The required answer is each line in the entries below where "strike" occurs.

MATERIAL SUPPLIED Block Start

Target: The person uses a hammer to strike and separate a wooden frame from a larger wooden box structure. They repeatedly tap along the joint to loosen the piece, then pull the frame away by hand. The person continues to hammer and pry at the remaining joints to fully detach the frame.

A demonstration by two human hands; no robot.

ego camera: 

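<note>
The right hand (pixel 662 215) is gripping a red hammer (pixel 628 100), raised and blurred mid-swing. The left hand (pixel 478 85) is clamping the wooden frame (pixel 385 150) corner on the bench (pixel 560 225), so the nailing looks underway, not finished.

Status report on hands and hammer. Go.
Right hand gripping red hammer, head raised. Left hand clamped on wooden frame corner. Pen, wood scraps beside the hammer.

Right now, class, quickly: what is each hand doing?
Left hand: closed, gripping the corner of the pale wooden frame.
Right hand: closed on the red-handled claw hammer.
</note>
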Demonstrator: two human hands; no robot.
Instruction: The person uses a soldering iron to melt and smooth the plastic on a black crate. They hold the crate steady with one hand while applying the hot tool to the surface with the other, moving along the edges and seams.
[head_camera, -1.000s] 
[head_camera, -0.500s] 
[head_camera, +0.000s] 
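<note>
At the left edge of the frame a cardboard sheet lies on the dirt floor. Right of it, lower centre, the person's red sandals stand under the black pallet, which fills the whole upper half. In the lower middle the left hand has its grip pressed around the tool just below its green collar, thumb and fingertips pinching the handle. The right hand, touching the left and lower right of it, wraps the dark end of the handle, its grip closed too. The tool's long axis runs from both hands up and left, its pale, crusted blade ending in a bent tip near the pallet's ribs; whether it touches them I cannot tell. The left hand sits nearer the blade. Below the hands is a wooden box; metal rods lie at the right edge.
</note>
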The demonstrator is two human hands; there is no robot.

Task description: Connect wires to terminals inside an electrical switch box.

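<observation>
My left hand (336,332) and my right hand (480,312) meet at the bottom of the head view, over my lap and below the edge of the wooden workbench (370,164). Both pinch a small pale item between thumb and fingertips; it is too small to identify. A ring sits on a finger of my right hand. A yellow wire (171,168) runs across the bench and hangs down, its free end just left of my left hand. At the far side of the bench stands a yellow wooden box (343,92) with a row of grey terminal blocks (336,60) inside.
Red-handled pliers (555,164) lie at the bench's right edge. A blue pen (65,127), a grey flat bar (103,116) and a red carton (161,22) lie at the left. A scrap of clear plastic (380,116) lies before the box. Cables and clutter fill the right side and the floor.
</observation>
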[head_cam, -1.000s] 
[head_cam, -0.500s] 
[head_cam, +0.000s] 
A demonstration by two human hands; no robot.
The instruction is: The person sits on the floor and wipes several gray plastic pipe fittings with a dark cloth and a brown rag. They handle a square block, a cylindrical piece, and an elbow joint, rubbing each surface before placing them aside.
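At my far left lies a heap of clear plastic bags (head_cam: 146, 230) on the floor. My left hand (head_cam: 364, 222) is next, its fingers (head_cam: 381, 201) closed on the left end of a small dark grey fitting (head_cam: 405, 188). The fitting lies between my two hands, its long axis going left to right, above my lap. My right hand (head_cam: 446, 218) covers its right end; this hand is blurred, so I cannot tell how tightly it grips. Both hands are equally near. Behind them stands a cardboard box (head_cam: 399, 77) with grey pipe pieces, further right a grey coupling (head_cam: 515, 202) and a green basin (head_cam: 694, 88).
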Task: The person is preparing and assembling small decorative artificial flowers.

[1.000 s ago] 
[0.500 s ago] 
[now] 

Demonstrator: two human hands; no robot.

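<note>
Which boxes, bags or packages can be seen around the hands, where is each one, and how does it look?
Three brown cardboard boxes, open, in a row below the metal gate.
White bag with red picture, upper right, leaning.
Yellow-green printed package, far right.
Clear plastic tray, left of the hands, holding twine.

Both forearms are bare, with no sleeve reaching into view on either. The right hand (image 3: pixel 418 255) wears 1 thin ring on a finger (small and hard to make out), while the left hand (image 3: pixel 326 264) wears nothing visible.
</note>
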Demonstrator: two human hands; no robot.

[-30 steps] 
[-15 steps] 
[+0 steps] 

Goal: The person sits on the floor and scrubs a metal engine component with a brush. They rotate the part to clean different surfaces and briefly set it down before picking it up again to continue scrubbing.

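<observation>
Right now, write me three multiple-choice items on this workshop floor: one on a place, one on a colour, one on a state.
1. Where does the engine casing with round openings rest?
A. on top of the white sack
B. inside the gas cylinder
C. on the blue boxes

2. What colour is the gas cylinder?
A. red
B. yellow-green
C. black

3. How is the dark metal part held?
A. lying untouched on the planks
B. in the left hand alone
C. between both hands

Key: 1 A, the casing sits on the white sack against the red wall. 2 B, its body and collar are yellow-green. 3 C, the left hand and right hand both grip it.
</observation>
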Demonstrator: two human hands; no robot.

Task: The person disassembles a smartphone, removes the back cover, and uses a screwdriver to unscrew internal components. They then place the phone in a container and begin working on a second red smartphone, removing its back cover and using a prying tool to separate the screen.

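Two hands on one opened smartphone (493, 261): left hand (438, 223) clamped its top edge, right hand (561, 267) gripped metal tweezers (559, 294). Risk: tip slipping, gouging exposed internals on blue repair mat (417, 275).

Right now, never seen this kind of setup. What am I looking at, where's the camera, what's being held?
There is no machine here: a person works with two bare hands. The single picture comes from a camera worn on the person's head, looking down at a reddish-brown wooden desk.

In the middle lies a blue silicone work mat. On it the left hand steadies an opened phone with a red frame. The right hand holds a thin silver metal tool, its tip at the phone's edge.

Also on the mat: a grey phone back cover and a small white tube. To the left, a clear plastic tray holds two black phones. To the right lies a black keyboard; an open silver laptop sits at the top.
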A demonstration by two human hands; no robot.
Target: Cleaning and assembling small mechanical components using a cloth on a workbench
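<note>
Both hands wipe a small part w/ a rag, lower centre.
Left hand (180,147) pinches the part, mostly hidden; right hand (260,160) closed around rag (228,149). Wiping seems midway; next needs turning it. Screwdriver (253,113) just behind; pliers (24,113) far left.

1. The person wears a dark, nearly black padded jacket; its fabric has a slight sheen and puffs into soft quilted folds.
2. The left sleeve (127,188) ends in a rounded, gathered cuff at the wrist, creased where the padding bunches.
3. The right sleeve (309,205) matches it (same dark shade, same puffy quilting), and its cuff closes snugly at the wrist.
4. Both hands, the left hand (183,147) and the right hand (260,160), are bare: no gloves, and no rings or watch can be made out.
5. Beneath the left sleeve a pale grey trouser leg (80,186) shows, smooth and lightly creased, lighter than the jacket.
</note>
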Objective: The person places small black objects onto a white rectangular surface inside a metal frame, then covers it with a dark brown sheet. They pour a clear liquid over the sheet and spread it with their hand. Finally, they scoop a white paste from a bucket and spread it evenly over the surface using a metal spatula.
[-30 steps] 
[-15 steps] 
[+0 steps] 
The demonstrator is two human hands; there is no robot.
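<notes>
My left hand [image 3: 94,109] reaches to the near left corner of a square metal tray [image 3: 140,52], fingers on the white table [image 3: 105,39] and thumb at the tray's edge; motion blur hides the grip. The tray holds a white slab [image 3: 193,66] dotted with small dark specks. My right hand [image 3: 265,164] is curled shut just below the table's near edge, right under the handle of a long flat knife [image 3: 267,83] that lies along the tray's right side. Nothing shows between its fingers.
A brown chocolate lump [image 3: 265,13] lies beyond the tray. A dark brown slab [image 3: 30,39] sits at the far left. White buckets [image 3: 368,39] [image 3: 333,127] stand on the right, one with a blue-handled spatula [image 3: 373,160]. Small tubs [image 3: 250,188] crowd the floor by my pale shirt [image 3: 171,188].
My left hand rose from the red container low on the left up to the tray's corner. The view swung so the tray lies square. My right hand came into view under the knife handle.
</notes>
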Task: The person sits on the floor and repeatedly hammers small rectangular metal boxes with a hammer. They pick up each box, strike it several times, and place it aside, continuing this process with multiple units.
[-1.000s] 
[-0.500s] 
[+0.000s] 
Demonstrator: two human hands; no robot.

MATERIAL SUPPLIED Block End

> **EXERCISE RESPONSE**:
Target: The person uses a hammer to strike and separate a wooden frame from a larger wooden box structure. They repeatedly tap along the joint to loosen the piece, then pull the frame away by hand. The person continues to hammer and pry at the remaining joints to fully detach the frame.
Task: The person sits on the floor and repeatedly hammers small rectangular metal boxes with a hammer. They pick up each box, strike it several times, and place it aside, continuing this process with multiple units.

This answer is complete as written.